Given the listing below, reproduce all of it exactly.
···
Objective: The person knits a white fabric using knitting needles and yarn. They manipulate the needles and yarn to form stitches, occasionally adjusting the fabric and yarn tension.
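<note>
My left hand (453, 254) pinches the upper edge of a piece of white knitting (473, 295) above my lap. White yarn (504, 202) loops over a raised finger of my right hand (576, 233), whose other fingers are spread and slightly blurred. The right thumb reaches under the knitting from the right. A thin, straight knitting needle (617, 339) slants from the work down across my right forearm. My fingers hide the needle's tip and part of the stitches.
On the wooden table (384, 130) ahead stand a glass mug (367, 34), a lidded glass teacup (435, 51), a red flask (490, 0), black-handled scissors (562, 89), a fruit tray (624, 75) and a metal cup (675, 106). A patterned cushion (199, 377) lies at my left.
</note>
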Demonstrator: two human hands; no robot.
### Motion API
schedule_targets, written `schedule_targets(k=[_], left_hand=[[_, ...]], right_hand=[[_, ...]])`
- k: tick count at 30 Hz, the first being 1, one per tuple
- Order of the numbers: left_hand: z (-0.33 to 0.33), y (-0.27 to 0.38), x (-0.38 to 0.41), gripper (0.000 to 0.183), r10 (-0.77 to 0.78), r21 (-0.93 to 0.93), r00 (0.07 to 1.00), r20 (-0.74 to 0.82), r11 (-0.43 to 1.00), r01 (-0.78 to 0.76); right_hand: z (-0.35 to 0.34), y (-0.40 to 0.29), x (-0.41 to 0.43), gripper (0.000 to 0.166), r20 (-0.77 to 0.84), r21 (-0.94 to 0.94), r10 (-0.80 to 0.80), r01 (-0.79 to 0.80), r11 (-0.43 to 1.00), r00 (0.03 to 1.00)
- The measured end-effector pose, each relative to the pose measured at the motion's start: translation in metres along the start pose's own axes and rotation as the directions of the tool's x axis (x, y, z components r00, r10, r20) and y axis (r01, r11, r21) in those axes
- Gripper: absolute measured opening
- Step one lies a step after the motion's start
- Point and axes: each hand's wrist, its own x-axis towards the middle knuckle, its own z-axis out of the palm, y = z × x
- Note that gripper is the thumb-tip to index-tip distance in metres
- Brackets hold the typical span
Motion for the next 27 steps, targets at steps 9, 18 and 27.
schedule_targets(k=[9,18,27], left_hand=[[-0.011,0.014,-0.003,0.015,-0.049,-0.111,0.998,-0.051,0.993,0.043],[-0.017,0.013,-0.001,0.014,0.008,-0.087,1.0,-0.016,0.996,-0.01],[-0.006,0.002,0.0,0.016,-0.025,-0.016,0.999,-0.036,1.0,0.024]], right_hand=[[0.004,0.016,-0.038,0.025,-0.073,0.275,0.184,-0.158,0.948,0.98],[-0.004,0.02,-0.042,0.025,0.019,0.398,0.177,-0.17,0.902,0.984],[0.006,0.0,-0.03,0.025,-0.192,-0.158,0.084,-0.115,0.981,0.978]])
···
Output of the exercise »
Objective: The person knits a white fabric using knitting needles and yarn. They manipulate the needles and yarn to form stitches, occasionally adjusting the fabric and yarn tension.
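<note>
My left hand (453, 254) pinches the upper edge of a piece of white knitting (473, 295) above my lap. White yarn (504, 202) loops over a raised finger of my right hand (576, 233), whose other fingers are spread and slightly blurred. The right thumb reaches under the knitting from the right. A thin, straight knitting needle (617, 339) slants from the work down across my right forearm. My fingers hide the needle's tip and part of the stitches.
On the wooden table (384, 130) ahead stand a glass mug (367, 34), a lidded glass teacup (435, 51), a red flask (490, 0), black-handled scissors (562, 89), a fruit tray (624, 75) and a metal cup (675, 106). A patterned cushion (199, 377) lies at my left.
</note>
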Demonstrator: two human hands; no robot.
### Motion API
schedule_targets, written `schedule_targets(k=[_], left_hand=[[_, ...]], right_hand=[[_, ...]])`
- k: tick count at 30 Hz, the first being 1, one per tuple
- Order of the numbers: left_hand: z (-0.33 to 0.33), y (-0.27 to 0.38), x (-0.38 to 0.41), gripper (0.000 to 0.183), r10 (-0.77 to 0.78), r21 (-0.93 to 0.93), r00 (0.07 to 1.00), r20 (-0.74 to 0.82), r11 (-0.43 to 1.00), r01 (-0.78 to 0.76); right_hand: z (-0.35 to 0.34), y (-0.40 to 0.29), x (-0.41 to 0.43), gripper (0.000 to 0.166), r20 (-0.77 to 0.84), r21 (-0.94 to 0.94), r10 (-0.80 to 0.80), r01 (-0.79 to 0.80), r11 (-0.43 to 1.00), r00 (0.03 to 1.00)
- The measured end-effector pose, each relative to the pose measured at the motion's start: translation in metres along the start pose's own axes and rotation as the directions of the tool's x axis (x, y, z components r00, r10, r20) and y axis (r01, r11, r21) in those axes
- Gripper: absolute measured opening
- Step one lies a step after the motion's start
- Point and axes: each hand's wrist, its own x-axis towards the middle knuckle, its own z-axis out of the palm, y = z × x
- Note that gripper is the thumb-tip to index-tip distance in metres
- Brackets hold the typical span
Motion for the next 27 steps, targets at steps 9, 18 and 27.
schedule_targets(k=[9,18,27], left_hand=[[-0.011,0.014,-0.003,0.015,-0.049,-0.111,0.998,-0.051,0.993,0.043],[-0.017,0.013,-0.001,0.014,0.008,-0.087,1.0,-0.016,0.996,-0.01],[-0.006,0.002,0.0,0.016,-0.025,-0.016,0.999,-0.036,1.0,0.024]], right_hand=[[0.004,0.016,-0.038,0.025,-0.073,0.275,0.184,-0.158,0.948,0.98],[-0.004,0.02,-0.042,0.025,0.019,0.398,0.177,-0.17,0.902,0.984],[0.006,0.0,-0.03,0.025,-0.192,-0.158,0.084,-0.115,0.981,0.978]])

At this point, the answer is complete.